Purpose: To develop a structured model to predict the clinical probability of pulmonary embolism.
Methods: We studied 1,100 consecutive patients with suspected pulmonary embolism in whom a definite diagnosis had been established. We used logistic regression analysis to estimate the probability of pulmonary embolism based on patients' clinical characteristics; the probability was categorized as low (< or = 10%), intermediate (>10%, < or = 50%), moderately high (>50%, < or = 90%), or high (>90%).
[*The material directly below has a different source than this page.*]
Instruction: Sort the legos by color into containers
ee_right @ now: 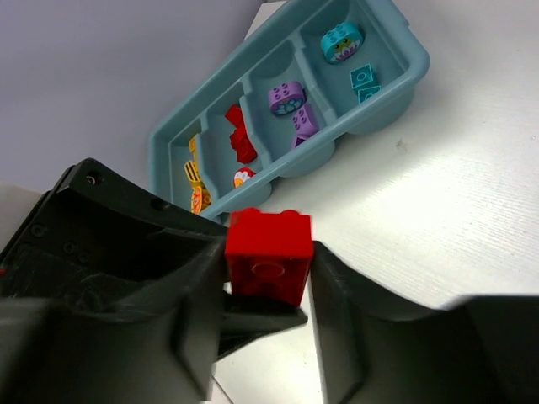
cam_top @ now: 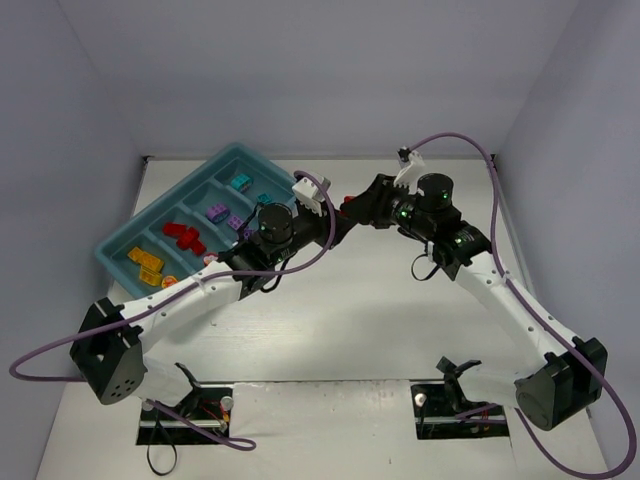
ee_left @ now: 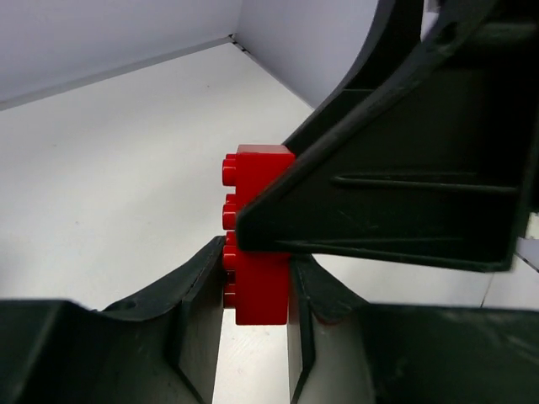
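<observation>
Red brick [ee_left: 257, 236] is held off the bench [cam_top: 350, 330], above its middle toward the far edge, just beside the tray's [cam_top: 165, 195] far-right end. Both grippers pinch it. The left gripper [ee_left: 255, 290] clamps the lower part and the right gripper [ee_right: 269, 265] the other end. We read this as a hand-over, right to left.

To do it well, we would spread the right jaws first and back them straight off before the left arm moves. A pull with both clamped could twist the brick loose. The left hold covers only part of the brick, so we would carry it slowly.

Target is the compartment with the red bricks [ee_right: 240, 139], second from the tray's near-left end. It lies between the orange-yellow bricks [ee_right: 195, 181] and the purple bricks [ee_right: 286, 97]. The teal bricks [ee_right: 341, 40] sit at the far-right end.

In the way are the tray rim and the left arm's cable [cam_top: 300, 262], which loops beside the tray. We would lift over the rim and release low.
</observation>
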You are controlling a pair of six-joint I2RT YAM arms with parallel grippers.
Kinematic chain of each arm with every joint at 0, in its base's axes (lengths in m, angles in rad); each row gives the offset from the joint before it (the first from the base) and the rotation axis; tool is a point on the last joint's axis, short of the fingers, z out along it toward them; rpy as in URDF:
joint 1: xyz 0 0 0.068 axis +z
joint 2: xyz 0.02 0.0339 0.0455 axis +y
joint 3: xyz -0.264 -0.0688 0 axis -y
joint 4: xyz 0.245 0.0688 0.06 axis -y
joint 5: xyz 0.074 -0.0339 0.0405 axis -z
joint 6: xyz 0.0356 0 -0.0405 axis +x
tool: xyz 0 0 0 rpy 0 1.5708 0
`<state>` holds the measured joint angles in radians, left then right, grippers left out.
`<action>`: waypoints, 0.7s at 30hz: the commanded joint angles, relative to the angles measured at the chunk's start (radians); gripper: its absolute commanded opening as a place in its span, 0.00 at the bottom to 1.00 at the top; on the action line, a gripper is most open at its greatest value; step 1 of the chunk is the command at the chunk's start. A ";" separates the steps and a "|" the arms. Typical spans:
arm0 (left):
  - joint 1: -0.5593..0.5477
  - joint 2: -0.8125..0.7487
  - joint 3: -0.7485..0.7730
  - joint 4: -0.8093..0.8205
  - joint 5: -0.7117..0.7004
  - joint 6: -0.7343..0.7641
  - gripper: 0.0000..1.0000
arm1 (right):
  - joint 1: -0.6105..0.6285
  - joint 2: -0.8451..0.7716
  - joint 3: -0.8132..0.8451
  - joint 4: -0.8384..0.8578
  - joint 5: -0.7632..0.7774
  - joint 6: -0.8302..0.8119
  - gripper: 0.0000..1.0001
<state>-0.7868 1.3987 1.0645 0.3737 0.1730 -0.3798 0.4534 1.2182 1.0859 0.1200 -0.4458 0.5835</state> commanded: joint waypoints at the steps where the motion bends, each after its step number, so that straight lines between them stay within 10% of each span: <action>1: 0.011 -0.046 -0.009 0.111 -0.058 -0.022 0.00 | 0.007 -0.014 -0.001 0.063 -0.016 -0.014 0.41; 3: 0.017 -0.056 -0.034 0.091 -0.090 -0.024 0.00 | 0.002 -0.019 -0.004 0.052 0.007 -0.036 0.65; 9: 0.083 -0.122 -0.136 -0.019 -0.130 -0.071 0.00 | -0.041 -0.020 0.049 -0.049 0.105 -0.103 0.96; 21: 0.512 -0.247 -0.133 -0.597 -0.325 -0.197 0.00 | -0.157 -0.101 0.040 -0.209 0.268 -0.235 1.00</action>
<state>-0.3630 1.1545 0.8688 -0.0525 -0.0837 -0.5282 0.3141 1.1687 1.1133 -0.0933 -0.2131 0.3950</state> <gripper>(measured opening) 0.228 0.999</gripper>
Results: The overall prevalence of pulmonary embolism was 40% (n = 440). Ten characteristics were associated with an increased risk of pulmonary embolism (male sex, older age, history of thrombophlebitis, sudden-onset dyspnea, chest pain, hemoptysis, electrocardiographic signs of acute right ventricular overload, radiographic signs of oligemia, amputation of the hilar artery, and pulmonary consolidation suggestive of infarction), and five were associated with a decreased risk (prior cardiovascular or pulmonary disease, high fever, pulmonary consolidation other than infarction, and pulmonary edema on the chest radiograph). With this model, 432 patients (39%) were rated a low probability, of whom 19 (4%) had pulmonary embolism; 283 (26%) were rated an intermediate probability, of whom 62 (22%) had pulmonary embolism; 72 (7%) were rated a moderately high probability, of whom 53 (74%) had pulmonary embolism; and 313 (28%) were rated a high probability, of whom 306 (98%) had pulmonary embolism.
Conclusion: This prediction model may be useful for estimating the probability of pulmonary embolism before obtaining definitive test results.